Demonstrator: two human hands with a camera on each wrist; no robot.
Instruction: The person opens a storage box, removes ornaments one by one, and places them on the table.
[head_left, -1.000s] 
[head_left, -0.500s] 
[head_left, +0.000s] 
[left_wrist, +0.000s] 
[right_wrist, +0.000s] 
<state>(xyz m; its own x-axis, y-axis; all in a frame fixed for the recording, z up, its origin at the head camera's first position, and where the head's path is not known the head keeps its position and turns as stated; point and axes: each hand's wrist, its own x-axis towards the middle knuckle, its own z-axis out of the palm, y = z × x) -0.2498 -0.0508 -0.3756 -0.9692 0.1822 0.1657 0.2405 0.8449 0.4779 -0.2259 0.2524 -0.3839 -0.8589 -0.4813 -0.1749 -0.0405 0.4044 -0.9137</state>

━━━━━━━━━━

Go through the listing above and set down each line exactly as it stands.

Demonstrator: two human hands with a camera on each wrist; no robot.
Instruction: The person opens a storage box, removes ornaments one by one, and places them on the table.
[head_left, -1.000s] 
[head_left, -0.500s] 
[head_left, +0.000s] 
[left_wrist, +0.000s] 
[right_wrist, +0.000s] 
<state>(xyz m; its own x-axis, y-axis; all in a frame fixed for the recording, z up, its origin at the head camera's first position, and where the head's path is not known the head keeps its position and turns as stated; point and axes: each hand's wrist, its own x-axis towards the middle knuckle, its own z-axis out of the palm, y = z × x) -0.2498 -0.0508 -0.3756 -0.9692 0.1822 0.1657 0.2405 0.8449 0.4779 -0.2259 0.2524 -0.3839 -0.8589 -0.4813 -0.1749 -0.0405 0.4044 -0.9137</state>

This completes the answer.